* **ABOUT THIS EXERCISE**: Report, as a single figure, how many lines in the records below include "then".

* **DATA SHOWN**:
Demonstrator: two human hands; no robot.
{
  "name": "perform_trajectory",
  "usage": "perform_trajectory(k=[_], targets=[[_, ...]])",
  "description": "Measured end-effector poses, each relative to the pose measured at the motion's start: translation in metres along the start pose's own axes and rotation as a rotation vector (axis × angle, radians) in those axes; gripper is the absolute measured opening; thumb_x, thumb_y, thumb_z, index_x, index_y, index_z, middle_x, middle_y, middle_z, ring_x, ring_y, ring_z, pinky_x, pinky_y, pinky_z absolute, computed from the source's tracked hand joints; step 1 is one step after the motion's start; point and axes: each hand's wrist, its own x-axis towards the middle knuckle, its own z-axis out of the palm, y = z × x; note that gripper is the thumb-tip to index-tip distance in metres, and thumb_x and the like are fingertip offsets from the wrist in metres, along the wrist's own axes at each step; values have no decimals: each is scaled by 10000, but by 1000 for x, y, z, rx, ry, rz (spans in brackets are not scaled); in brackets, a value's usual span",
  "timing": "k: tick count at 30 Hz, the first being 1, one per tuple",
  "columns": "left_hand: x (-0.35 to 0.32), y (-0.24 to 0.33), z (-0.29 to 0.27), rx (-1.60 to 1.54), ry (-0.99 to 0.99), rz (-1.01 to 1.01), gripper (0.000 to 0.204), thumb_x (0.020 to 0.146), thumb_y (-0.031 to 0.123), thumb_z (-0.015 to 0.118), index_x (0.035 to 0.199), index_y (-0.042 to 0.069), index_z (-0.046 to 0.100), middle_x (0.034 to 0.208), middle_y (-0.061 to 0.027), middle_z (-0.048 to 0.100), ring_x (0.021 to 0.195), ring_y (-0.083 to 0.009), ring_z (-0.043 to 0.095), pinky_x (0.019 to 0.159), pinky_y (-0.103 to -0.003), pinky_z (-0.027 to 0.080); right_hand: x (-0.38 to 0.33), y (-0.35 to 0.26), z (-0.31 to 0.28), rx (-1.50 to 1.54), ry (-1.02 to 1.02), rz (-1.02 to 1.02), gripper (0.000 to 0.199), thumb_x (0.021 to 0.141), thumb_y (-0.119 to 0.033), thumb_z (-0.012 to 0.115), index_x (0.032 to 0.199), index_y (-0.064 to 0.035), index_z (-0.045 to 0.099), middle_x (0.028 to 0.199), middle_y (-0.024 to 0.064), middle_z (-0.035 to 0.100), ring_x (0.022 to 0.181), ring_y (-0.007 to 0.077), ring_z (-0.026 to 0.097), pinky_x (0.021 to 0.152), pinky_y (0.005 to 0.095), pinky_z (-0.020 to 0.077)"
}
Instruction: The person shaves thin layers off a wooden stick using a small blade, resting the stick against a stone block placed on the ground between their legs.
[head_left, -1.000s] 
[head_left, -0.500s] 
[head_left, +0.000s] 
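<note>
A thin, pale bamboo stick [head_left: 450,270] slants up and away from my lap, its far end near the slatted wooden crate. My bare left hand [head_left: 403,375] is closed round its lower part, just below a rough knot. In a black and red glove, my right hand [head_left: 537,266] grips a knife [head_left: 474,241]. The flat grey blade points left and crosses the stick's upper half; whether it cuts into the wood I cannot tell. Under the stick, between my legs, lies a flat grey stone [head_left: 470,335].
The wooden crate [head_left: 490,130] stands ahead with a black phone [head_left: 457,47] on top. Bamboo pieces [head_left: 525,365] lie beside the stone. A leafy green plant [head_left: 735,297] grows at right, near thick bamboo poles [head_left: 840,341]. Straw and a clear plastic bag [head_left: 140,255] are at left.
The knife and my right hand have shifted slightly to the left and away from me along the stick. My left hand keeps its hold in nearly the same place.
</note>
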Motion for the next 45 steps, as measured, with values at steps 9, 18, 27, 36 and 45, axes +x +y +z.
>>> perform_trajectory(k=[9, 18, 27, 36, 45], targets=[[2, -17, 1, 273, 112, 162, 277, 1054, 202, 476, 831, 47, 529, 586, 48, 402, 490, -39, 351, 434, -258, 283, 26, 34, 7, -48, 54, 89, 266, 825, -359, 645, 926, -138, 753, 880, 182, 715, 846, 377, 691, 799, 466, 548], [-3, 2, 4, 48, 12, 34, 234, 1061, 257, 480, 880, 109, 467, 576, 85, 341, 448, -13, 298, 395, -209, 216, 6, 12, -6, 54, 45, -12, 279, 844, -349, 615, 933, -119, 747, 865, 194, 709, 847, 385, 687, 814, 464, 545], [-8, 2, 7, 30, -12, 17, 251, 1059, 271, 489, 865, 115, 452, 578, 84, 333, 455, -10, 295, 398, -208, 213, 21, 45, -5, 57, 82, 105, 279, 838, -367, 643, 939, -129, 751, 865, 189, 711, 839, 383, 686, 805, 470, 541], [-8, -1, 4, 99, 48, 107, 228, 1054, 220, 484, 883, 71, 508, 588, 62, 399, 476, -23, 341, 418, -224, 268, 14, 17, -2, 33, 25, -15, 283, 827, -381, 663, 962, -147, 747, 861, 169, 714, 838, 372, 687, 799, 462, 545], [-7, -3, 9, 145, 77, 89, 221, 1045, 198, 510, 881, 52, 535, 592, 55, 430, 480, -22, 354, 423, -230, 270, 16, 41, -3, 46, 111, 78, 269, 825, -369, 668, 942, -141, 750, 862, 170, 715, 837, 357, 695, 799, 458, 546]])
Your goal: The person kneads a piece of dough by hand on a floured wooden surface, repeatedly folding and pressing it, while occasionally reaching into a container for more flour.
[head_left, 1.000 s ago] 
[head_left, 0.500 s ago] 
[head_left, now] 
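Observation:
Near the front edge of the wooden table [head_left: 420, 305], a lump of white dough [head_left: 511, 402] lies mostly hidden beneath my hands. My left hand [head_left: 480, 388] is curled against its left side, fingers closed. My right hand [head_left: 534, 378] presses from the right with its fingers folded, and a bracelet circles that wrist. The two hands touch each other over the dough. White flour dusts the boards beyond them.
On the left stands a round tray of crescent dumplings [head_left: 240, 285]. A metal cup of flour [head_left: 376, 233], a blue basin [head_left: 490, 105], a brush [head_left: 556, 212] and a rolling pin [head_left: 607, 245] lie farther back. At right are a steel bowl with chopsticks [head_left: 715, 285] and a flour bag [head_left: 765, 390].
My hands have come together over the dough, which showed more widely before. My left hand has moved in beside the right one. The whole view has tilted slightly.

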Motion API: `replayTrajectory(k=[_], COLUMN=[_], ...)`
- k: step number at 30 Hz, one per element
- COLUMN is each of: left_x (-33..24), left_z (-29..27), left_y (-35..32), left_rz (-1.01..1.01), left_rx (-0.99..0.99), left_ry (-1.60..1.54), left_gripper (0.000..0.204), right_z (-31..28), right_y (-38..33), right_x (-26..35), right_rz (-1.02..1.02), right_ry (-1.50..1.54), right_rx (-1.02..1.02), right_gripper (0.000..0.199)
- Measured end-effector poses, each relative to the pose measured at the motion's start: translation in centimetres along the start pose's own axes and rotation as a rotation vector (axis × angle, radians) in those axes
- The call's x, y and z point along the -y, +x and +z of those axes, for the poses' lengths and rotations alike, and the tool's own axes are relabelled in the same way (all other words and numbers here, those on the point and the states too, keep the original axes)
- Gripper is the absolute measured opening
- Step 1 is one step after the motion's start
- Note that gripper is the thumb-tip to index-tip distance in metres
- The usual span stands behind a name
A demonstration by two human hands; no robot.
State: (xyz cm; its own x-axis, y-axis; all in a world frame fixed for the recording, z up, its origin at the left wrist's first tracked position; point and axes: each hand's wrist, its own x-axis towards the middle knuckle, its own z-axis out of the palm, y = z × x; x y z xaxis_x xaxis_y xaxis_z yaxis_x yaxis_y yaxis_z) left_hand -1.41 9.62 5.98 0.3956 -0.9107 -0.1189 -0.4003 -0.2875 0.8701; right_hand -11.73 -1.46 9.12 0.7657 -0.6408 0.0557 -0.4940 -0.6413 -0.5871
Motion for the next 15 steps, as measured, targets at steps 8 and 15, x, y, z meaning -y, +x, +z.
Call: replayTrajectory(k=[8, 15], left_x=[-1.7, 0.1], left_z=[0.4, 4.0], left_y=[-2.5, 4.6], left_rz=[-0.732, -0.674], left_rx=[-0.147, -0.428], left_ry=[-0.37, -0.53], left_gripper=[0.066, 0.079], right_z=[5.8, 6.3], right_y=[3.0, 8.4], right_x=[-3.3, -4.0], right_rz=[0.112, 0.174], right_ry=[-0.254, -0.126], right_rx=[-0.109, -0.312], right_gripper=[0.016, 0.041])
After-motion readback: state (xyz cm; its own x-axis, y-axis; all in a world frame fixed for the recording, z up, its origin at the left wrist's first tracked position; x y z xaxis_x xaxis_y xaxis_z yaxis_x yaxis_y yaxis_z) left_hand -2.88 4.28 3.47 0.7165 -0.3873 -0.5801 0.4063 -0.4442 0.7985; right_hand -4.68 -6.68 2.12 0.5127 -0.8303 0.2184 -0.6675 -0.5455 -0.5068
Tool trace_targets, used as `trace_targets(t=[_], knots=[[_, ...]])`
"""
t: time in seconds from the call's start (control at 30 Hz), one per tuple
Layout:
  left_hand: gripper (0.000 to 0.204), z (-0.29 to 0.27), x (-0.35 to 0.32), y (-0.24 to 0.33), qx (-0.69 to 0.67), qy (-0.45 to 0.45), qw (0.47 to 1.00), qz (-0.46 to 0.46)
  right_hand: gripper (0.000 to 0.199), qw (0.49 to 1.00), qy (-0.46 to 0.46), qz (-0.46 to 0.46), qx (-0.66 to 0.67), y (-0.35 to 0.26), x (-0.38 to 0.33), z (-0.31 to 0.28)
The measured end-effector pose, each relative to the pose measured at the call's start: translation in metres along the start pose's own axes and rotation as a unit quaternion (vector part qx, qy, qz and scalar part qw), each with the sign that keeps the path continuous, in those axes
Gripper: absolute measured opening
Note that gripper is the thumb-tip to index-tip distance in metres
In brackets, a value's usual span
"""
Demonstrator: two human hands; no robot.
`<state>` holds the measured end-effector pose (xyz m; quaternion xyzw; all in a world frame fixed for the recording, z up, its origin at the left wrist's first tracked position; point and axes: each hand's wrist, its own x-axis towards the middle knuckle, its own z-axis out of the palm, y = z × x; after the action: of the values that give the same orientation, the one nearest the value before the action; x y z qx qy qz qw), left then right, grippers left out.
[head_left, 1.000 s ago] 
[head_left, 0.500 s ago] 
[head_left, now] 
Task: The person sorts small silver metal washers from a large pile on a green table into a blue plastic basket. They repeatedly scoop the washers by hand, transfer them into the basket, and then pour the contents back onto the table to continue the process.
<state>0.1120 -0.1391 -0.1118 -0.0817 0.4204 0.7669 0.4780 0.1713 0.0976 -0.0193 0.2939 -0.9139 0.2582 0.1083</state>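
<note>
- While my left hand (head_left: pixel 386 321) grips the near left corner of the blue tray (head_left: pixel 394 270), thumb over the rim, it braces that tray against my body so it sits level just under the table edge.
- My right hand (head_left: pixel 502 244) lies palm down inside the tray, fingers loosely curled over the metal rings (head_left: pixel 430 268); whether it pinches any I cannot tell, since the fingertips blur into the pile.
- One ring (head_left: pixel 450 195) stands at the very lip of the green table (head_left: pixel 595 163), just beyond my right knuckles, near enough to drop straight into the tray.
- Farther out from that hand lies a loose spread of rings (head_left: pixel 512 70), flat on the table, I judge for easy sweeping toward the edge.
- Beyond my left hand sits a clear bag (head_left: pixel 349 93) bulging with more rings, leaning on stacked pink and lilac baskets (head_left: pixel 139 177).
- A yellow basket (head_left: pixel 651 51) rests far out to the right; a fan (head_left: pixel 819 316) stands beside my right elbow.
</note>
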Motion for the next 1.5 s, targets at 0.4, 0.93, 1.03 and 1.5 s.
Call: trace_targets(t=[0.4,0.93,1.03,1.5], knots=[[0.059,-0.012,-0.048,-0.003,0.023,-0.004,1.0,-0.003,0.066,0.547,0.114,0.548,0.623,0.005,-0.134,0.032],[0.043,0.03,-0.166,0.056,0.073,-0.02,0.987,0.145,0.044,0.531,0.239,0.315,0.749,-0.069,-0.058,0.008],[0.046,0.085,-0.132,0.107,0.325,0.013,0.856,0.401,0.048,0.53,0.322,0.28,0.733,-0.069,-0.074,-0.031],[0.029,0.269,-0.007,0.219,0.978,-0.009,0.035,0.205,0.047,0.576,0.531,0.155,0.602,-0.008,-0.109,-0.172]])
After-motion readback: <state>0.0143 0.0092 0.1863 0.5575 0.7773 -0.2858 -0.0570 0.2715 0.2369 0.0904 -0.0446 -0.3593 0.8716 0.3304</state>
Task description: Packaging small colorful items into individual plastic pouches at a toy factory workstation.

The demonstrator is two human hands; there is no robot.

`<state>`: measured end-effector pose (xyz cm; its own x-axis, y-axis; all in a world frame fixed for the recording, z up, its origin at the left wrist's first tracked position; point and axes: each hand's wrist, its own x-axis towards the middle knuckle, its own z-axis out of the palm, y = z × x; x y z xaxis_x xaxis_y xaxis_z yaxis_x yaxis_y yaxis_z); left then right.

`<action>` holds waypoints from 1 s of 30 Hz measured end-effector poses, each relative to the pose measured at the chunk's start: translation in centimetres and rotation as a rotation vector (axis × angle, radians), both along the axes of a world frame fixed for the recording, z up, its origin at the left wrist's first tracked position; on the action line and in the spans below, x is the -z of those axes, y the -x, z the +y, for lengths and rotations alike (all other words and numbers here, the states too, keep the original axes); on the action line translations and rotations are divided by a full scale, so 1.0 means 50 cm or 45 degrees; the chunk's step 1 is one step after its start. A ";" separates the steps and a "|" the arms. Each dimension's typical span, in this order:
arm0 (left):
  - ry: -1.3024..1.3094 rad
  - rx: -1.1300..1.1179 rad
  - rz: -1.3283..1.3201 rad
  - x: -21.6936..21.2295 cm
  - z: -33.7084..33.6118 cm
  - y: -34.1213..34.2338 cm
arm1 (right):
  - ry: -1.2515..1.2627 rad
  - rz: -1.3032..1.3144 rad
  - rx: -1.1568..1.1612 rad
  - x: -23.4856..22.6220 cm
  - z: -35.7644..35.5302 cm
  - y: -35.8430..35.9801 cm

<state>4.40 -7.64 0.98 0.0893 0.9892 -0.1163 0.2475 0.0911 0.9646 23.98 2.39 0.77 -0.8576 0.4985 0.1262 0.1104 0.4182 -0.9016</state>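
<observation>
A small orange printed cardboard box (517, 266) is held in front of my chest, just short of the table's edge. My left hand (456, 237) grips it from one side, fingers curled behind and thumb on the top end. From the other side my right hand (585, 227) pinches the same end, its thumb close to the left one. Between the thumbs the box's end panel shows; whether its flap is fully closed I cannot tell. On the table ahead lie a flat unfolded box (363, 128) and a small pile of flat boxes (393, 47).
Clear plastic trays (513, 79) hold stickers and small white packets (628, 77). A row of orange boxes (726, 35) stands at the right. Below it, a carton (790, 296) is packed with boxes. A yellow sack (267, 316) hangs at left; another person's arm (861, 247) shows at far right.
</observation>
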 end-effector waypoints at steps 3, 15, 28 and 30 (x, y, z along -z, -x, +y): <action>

* **ANSWER SPACE**: 3